Ютка покачала головой, схватила ключ от Рудольфовой квартиры и ушла. А Бори, облокотившись на подоконник, долго рассматривала ветки низкорослой шелковицы, одиноко скучавшей во дворе.

«Наступает Новый год. Цила — в Мишкольце, и все же наша семья, — думала она, — на этот раз соберется вся вместе: завтра выпишут маму из больницы. Она еще больна, но с завтрашнего дня ей разрешили находиться дома. Вернется мама, и все-все переменится. Работы, конечно, прибавится: придется ухаживать и за больной. Но прибавится и радости! Мама вернется домой, мама! И завтра же свадьба Сильвии. Утром Нового года. Сильвия. Любовь. Варьяш. Нет, прежде нужно обдумать другие дела. Во-первых, отныне я всегда буду сама убирать квартиру, даже когда мама выздоровеет: ведь ей уже нелегко нагибаться. Просто нужно будет чуть раньше вставать. Во-вторых, топить печь, носить дрова. Топить так интересно: сидишь возле мурлычущей печки, смотришь на огонь, затем на мирно тлеющие, но то и дело вдруг вспыхивающие ярким пламенем угольки… Ну, а право мести улицу я теперь ни за что никому не уступлю! Мыть лестницу, конечно, куда меньше удовольствия, но это, к счастью, делается раз в неделю. Разумеется, будь на моем месте Ютка, она придумала бы что-нибудь поинтереснее, чем и как обрадовать маму. Но что делать, если я Боришка, а не Ютка? Ютка?.. И Варьяш!»

Боришка вывесила на дверь табличку: «Скоро вернусь» — и стремглав помчалась на четвертый этаж. Из квартиры Ауэров как раз выходила их прислуга с двумя чемоданами Сильвии в руках. У двери квартиры Рудольфа пришлось звонить и долго ждать, пока Ютка откроет. У нее было явно заплаканное лицо с припухшими веками, в кулачке она держала скомканный мокрый платок.

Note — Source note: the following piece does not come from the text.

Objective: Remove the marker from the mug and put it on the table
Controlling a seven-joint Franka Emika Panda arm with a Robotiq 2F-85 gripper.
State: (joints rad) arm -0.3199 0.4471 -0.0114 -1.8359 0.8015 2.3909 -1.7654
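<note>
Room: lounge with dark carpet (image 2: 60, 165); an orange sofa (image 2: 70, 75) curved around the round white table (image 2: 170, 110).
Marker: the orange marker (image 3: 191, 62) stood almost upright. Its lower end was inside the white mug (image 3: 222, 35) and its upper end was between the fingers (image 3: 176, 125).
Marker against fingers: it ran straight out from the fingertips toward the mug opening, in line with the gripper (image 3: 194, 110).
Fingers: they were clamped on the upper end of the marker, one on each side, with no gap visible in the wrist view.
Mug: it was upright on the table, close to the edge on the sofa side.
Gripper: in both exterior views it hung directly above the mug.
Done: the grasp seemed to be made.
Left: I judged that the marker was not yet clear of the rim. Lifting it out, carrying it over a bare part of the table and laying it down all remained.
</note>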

Печка уже топилась. Бори присела было на стульчик у печки, но тут же встала, почувствовав, как дует в ноги. И чего это Ютка открыла балконную дверь? Что она там забыла, на балконе? Вышла, осмотрелась. Но ничего примечательного. И внизу, на улице, никого знакомого. На стене дома между балконами Чисар и Рудольфа — бронзовый профиль Беньямина Эперьеша.

Ютка же, запирая балконную дверь на защелку, загадочно улыбнулась, словно говоря: «Ничегошеньки ты не знаешь. А разгадка — вот она, перед тобой. Ладно. Ничего. Я уже смирилась». И подошла к печке.

Квартира Рудольфа нравилась Боришке теперь больше, чем когда-либо, хотя сейчас ничто больше не связывало ее с Рудольфом. Она ходила по комнатам, любуясь и дивясь. Одна большая комната с нишей выходила на улицу, другая открывалась в холл. Здесь вполне можно было бы жить вдвоем.

Насмотревшись, Бори уселась рядом с Юткой к огню.

— Пойдешь завтра свадьбу смотреть? — спросила она у подружки.

Та покачала головой. Между тем все девочки в классе проявляли к этому событию огромный интерес. Элек, Козма, Тимар и Варкони уже сговорились встретиться на углу площади имени 7 Ноября, а Фалуш даже поспорила с Кучеш на билет в кино, что мать Пишты Галамбоша на свадьбу не придет, потому что «прокляла сына». Кучеш же раззвонила всем другую сногсшибательную новость: Бори не пойдет смотреть на свадьбу Сильвии. Этому все очень удивились, зная, какие Бори и Сильвия близкие подруги. Удивились, но, посудачив, решили, что догадываются о разгадке этой странной истории: ведь Сильвия дружила с Бори, пока та была ей нужна, и гоняла ее туда-сюда, как свою горничную. А теперь, когда выходит замуж, Бори ей больше не требуется. Не то чтобы подружку на свадьбу пригласить, а и вообще, наверное, о ней забыла. Впрочем, иного от Сильвии и ждать нечего!